What do I do with it?

Here are concrete next-steps you should consider:

  • Pilot the Researcher Agent against your existing data: Identify a set of your PDF or document collections (e.g., stored in SharePoint) and run a comparison: your custom agent vs Researcher. Measure accuracy, relevance, speed and user satisfaction.
  • Computer Use Agent: Decide whether or not to block the use of the Computer Use Agent portion – whether you want you team to be able to use the browser based capability of the Researcher Agent (access to this can be controlled)
  • Map the feature gaps: Where your custom agent performs better, document the delta (for example: custom prompt logic, additional tools). Decide if you can live without those for the standard agent, or if you still need a custom build.
  • Train user-community and change-management: Since the standard agent may be simpler to deploy, launch a user adoption programme (especially for business-teams) so they know the difference between “just use Researcher” and “use a custom agent”.
  • Monitor evolution and vendor roadmap: Since Microsoft’s offering is still early, keep track of updates (e.g. connectors). Be ready to reassess regularly: does the standard agent now fully replace custom builds or not?
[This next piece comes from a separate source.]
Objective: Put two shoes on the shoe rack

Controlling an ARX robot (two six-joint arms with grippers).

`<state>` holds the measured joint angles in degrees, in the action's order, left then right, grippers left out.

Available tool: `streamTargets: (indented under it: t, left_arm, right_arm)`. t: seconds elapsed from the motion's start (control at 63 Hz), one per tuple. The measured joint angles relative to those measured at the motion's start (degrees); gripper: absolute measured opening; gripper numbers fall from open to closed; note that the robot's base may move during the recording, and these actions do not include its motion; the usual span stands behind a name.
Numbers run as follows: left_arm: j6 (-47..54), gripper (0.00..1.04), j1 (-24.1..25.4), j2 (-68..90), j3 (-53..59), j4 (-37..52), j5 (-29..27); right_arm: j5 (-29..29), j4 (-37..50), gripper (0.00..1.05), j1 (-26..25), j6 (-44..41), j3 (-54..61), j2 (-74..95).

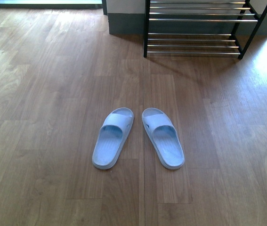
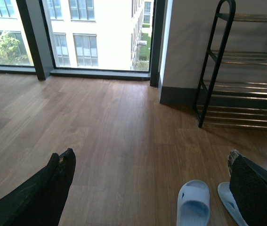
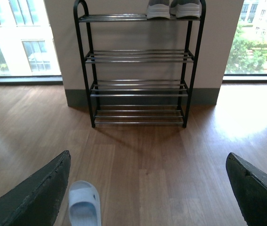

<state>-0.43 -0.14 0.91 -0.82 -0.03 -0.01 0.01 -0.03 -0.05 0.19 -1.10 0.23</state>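
two grey shoes with thick white soles [image 3: 159, 9], cut off at the picture's edge and seemingly sneakers, stand side by side on the top tier of the black-framed, silver-rodded shoe rack [image 3: 138, 55]. the left tool [image 2: 149, 155] and right tool [image 3: 147, 157] gape wide, holding nothing. two pale blue plastic slides [image 1: 113, 138] lie on the wooden floor [image 1: 53, 117], well short of the rack.

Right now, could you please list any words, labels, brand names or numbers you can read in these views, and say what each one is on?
No text can be read in any view.
Slippers on the floor: plain, no print shows.
Sneakers on the rack's top shelf: only partly in view, no logo legible.
Rack: no label shows.
Building outside the window: no sign shows.
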Motion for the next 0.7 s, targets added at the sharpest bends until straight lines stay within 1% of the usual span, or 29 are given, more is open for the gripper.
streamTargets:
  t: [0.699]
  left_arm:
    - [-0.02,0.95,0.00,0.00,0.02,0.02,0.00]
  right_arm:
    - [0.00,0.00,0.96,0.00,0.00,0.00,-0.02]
The introduction of these features for Microsoft’s Copilot Researcher Agent is a big step towards a very high-quality, standard research assistant baked into Microsoft 365. For those of us who have taken the custom-agent path, it offers potential for simplification. But, as I found in my own testing with my Copilot Studio agent, it may almost do everything, but not quite yet. The key now is to experiment, measure, and decide: is this standard agent enough, or do you (and I) still maintain custom builds?

I’d encourage you to spin up a pilot this week, benchmark what you’ve already done, and explore how Researcher could help.